Тоби был точь-в-точь как Мирьям – он так же страстно жаждал борьбы. Вот как Серджиус узнавал теперь своих родителей: по сходству кого-нибудь с ними, по непрошеным взглядам. Так и сейчас на него вдруг нахлынули сенсорные воспоминания, и он, словно душа, уже перевоплотившаяся в новое тело, заново окунулся в ужас прошлой жизни, наяву очутился во сне, ощутил, как мигом схлопнулось время. Ведь однажды он уже подходил слишком близко к лошадям – вместе с Мирьям, в центре, в ходе знаменитой оккупации Министерства здравоохранения и социальных услуг, во время марша матерей за бесплатные ясли и детские сады, когда женщины намеренно, чтобы привлечь к себе внимание, тащили детей в самую гущу и давку. Он знал это животное с раздувающимися, будто бездонными ноздрями, с реками пота на выпирающей груди, животное такое чудовищно-огромное, что полицейский в высоких сапогах, сидящий в седле, смотрелся карликом по сравнению с этим великаном. Серджиусу казалось, что выпускать эту дикую звериную стихию на улицы – просто безответственно и что, наверное, Томми с Мирьям, ведя свою безрассудную и упрямую борьбу, будто не замечают, что государственная власть, которая придумывает все эти электрические стулья и водородные бомбы, оставляет право на нигилизм только для себя. Но разве мог тогда Серджиус найти слова, чтобы объяснить все это родителям? А потом у него отняли такую возможность. Нью-Йорк открывался для него как некая зона ожидания, где в сегодняшний день отовсюду просачивались беды из прошлого, где этот остров кишел ликующими неисчислимыми миллионами людей, и все они выступали свидетелями мира, съежившегося до размеров одного страдающего мальчика и одной чудовищной – и, наверное, тоже страдающей – лошади.

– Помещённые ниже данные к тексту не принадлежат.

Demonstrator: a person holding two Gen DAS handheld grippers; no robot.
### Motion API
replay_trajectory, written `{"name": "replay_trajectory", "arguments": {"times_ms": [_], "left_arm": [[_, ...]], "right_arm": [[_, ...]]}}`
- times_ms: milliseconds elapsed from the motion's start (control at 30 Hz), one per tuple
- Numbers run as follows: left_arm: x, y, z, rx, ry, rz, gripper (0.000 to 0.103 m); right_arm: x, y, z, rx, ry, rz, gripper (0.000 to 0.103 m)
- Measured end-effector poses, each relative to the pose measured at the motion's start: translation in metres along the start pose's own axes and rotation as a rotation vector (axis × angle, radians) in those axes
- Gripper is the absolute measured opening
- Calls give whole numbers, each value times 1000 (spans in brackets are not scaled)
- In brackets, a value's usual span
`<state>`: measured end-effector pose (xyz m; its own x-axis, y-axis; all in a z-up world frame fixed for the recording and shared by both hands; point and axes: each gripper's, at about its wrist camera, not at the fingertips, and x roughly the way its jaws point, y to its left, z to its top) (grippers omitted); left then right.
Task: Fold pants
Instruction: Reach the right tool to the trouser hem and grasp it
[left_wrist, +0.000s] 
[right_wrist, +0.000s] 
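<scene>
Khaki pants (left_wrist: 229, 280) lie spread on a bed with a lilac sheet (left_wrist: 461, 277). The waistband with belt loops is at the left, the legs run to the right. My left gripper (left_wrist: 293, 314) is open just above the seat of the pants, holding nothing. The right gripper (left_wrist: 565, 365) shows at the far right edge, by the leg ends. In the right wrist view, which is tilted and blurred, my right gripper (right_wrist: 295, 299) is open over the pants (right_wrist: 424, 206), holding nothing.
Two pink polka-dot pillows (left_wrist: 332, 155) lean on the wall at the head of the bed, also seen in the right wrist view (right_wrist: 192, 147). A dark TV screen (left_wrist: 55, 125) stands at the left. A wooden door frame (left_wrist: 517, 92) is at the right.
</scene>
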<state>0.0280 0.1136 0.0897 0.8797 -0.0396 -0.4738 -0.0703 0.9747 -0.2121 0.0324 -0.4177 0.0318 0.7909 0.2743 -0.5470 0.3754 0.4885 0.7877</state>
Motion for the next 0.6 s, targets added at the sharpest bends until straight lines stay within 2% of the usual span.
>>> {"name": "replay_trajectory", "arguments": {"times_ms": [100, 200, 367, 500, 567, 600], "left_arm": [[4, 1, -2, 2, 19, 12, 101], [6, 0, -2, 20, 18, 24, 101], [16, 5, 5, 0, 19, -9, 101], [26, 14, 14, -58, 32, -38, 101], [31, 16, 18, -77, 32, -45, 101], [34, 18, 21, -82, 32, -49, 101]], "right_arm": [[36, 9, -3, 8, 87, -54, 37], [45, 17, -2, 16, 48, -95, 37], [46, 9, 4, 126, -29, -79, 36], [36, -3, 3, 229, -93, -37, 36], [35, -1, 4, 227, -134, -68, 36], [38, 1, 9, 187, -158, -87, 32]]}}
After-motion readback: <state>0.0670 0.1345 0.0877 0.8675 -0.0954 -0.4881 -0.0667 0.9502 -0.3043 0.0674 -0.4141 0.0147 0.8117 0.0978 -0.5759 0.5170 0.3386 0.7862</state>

Из-за того, что Серджиус находился под опекой пансиона и не очень-то любил покидать его территорию; из-за того, что в его судьбе, в более широком смысле, принимал участие Комитет по стипендиям молитвенного дома на Пятнадцатой улице; из-за того, что он старался никогда не пропускать молитвенных собраний; из-за того, что он сделался кем-то вроде “заместителя” на уроках Мерфи и сам обучал игре на гитаре кучу ребятишек помладше, – по этим-то причинам Серджиус в пятнадцать лет стал объектом для добродушной шутки, которая ходила по всему Пендл-Эйкру: все говорили, что, когда он окончит какой-нибудь квакерский колледж, может быть, Эрлхем, или Хейверфорд, или Суортмор, он вернется сюда и займет место Мерфи. Нельзя сказать, что Мерфи сколько-нибудь явно намекал, будто хочет уйти, хотя, облачившись во власяницу из цитат Фокса, он лишь больше замкнулся и почти не общался с коллегами; возможно, в этой шутке отразилось общее нервозное желание, чтобы Мерфи вместе со своей серьезностью перебрался в какое-то другое место.
Мальчик-квавер и сам не мог понять, как относится к этой шутке.

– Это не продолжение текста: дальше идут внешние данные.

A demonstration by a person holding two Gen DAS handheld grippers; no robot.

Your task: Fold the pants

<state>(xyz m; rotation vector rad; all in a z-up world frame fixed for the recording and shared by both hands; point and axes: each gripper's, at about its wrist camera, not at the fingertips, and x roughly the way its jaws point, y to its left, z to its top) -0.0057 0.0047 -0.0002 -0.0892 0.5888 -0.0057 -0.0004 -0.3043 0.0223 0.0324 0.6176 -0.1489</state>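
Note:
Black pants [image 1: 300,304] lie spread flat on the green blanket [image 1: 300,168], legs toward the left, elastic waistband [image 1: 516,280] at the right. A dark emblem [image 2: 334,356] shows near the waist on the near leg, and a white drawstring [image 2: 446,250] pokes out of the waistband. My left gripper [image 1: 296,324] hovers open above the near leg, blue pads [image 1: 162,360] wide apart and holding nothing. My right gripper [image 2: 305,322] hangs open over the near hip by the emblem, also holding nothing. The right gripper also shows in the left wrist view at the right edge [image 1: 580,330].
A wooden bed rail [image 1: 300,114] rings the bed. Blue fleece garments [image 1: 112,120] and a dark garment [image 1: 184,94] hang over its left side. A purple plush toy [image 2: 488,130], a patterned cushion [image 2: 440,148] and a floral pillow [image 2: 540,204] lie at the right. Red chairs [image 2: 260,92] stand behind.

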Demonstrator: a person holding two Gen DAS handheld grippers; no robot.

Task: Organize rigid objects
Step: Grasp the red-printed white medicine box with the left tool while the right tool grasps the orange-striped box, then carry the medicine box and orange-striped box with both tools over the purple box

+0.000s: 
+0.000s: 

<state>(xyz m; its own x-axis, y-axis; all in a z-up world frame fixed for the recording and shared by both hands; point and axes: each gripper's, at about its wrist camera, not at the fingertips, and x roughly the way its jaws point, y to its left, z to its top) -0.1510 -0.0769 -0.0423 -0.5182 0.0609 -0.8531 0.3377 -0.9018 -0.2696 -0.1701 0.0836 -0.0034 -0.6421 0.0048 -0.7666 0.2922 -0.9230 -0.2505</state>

Однако любое другое поприще казалось ему едва ли не сугубо теоретическим.
Однажды вечером его позвали к телефону-автомату в Вест-Хаусе, и он услышал голос Стеллы Ким. Она сообщила ему, что если он желает увидеть бабушку, быть может, в последний раз, – впрочем, как знать, сколько ей суждено прожить, – то он может навестить Розу в доме престарелых. Вот тогда Серджиус опять сел в поезд и поехал в Нью-Йорк. Только на этот раз он твердо решил, что будет воспринимать его как самый обыкновенный город, а вовсе не как театральную сцену, где разыгрываются драматические эпизоды из безвозвратного прошлого. Он убьет дракона, которого олицетворяла его бабушка, и сам узнает, какую власть она могла иметь (или не иметь) над ним, какую обиду она держит (или не держит) на него.
По той же причине он не воспользовался предложением Стеллы Ким остановиться у нее дома, в новой квартире на Джейн-стрит, сколь бы приятными ни оставались для подростка воспоминания о том, как легкомысленно обошлась когда-то с японским халатом лучшая подруга его мамы. Оставил он без внимания и совет Мерфи воспользоваться старым добрым квакерским гостеприимством и наведаться к старейшинам на Пятнадцатой улице. Вместо этого Серджиус позвонил Тоби Розенгарду.